What is expected: Look through the records below for the line with "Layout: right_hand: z". Return that line and each one after it up to and including the line with "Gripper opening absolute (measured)", exactly.

Record excerpts:

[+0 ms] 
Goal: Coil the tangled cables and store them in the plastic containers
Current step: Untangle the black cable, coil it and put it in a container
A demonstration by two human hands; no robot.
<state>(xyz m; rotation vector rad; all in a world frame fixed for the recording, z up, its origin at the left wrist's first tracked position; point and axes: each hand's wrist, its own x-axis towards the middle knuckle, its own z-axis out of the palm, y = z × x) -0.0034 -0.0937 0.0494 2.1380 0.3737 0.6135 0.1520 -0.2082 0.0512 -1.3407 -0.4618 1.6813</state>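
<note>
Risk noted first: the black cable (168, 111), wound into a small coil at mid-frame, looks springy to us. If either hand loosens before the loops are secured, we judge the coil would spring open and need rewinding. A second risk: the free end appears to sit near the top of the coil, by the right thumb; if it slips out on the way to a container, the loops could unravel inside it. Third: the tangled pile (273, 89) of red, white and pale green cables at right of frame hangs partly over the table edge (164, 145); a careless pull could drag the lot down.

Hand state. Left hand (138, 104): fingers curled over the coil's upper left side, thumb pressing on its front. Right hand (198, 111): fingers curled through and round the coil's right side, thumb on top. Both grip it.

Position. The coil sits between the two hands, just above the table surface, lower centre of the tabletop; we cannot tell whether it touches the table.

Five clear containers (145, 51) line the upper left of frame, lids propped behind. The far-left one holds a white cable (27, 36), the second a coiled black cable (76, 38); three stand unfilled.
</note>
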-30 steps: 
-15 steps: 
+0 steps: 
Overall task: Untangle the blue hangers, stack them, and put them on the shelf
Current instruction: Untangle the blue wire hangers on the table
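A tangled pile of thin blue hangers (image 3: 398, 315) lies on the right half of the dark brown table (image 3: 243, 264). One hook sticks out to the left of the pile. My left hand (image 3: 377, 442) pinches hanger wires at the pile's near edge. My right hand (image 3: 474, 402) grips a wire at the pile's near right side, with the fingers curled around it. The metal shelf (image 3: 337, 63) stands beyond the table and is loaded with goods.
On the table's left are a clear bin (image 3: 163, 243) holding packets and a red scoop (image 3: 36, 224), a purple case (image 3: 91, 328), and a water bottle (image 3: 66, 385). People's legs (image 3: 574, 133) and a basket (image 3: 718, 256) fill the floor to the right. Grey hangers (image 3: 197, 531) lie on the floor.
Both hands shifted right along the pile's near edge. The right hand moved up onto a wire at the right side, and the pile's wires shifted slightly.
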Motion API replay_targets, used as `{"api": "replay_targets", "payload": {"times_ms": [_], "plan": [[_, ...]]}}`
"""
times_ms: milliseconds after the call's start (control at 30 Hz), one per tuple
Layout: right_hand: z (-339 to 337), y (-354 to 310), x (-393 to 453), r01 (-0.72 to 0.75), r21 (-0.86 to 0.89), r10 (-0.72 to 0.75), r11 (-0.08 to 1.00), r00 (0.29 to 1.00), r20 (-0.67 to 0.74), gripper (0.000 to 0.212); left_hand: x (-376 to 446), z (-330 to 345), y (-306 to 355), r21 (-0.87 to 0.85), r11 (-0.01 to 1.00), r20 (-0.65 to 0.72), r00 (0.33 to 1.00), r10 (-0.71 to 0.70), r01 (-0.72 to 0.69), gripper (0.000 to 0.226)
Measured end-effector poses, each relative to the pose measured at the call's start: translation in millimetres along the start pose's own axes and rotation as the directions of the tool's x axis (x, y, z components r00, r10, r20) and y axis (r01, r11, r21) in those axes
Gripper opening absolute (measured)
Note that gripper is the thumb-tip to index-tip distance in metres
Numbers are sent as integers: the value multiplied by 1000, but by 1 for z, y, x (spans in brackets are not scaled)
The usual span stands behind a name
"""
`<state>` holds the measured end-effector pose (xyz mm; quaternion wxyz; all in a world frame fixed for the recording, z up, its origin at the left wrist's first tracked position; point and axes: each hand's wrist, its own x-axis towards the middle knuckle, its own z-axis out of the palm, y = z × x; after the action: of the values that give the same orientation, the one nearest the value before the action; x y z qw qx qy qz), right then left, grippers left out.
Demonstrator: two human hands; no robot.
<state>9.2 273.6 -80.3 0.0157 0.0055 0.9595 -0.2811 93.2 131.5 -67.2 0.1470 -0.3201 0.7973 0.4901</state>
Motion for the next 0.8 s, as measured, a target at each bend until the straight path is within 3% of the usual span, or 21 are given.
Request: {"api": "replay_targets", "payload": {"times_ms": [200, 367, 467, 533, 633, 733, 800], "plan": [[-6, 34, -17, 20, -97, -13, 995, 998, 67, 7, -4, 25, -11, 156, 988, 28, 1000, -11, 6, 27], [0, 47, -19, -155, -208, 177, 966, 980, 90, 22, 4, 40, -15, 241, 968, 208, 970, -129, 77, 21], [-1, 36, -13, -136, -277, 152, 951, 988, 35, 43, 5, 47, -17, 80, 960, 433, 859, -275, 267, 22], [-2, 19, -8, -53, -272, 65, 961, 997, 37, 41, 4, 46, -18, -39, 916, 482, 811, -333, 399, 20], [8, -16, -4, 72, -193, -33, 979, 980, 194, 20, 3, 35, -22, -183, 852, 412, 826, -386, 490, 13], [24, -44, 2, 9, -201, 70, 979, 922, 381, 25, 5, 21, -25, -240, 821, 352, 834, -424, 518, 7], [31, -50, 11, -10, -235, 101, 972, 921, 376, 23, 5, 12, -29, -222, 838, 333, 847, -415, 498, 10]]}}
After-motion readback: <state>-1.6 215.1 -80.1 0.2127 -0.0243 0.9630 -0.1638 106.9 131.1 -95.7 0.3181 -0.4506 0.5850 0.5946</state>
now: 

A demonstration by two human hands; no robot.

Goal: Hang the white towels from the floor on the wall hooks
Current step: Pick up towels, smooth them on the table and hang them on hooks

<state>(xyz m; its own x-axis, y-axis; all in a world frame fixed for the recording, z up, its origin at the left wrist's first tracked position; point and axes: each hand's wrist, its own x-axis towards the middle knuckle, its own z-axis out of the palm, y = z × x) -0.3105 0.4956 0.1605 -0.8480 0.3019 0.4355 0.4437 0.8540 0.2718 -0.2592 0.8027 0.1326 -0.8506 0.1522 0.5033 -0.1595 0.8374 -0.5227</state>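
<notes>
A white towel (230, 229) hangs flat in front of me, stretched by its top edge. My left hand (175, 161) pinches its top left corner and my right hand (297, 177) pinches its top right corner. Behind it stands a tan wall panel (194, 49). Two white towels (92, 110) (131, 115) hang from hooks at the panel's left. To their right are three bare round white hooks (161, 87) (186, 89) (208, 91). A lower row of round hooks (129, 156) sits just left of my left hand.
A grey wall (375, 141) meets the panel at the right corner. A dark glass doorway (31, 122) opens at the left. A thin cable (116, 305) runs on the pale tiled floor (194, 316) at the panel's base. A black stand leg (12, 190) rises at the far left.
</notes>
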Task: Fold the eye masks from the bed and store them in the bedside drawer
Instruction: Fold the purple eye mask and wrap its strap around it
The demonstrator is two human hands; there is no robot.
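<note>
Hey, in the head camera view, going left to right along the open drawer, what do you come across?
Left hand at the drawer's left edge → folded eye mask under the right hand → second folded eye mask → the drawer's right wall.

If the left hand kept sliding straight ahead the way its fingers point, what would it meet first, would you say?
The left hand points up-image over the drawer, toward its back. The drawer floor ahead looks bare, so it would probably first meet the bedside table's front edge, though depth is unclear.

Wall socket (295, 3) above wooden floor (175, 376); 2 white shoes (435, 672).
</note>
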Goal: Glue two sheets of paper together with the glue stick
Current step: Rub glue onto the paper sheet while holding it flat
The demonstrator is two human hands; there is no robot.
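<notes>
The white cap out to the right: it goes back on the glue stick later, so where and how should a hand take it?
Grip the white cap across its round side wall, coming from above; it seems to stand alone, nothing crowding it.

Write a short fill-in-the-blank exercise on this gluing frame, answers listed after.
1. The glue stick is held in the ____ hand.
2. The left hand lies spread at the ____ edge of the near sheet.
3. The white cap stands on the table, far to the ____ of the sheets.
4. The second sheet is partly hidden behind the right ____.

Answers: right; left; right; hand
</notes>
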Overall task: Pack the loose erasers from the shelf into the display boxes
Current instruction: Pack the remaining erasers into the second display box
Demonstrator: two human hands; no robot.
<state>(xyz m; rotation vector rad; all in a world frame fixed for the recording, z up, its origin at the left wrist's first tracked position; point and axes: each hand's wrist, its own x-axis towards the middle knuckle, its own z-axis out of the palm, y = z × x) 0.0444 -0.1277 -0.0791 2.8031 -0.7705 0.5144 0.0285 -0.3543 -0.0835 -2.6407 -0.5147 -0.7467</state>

Exercise output:
Layout: right_hand: z (-339 to 337), y (-354 to 310), x (-393 to 453), r01 (-0.72 to 0.75), r21 (-0.86 to 0.89), r10 (-0.72 to 0.75), r11 (-0.08 to 1.00), r00 (0.29 to 1.00), r20 (-0.67 to 0.74), gripper (0.000 to 0.212); left_hand: x (-376 to 446), z (-330 to 345), y (-306 to 355), r21 (-0.87 to 0.85), r11 (-0.01 to 1.00), r20 (-0.65 to 0.72), r00 (0.33 to 1.00), r10 (-0.71 to 0.70), r01 (-0.72 to 0.69), gripper (0.000 to 0.226)
Measured end-effector poses, each relative to the pose measured at the call's start: translation in millimetres along the start pose's own axes and rotation as the directions of the tool's x axis (x, y, z components r00, r10, r20) and y axis (r01, r11, r21) in those axes
Gripper opening absolute (measured)

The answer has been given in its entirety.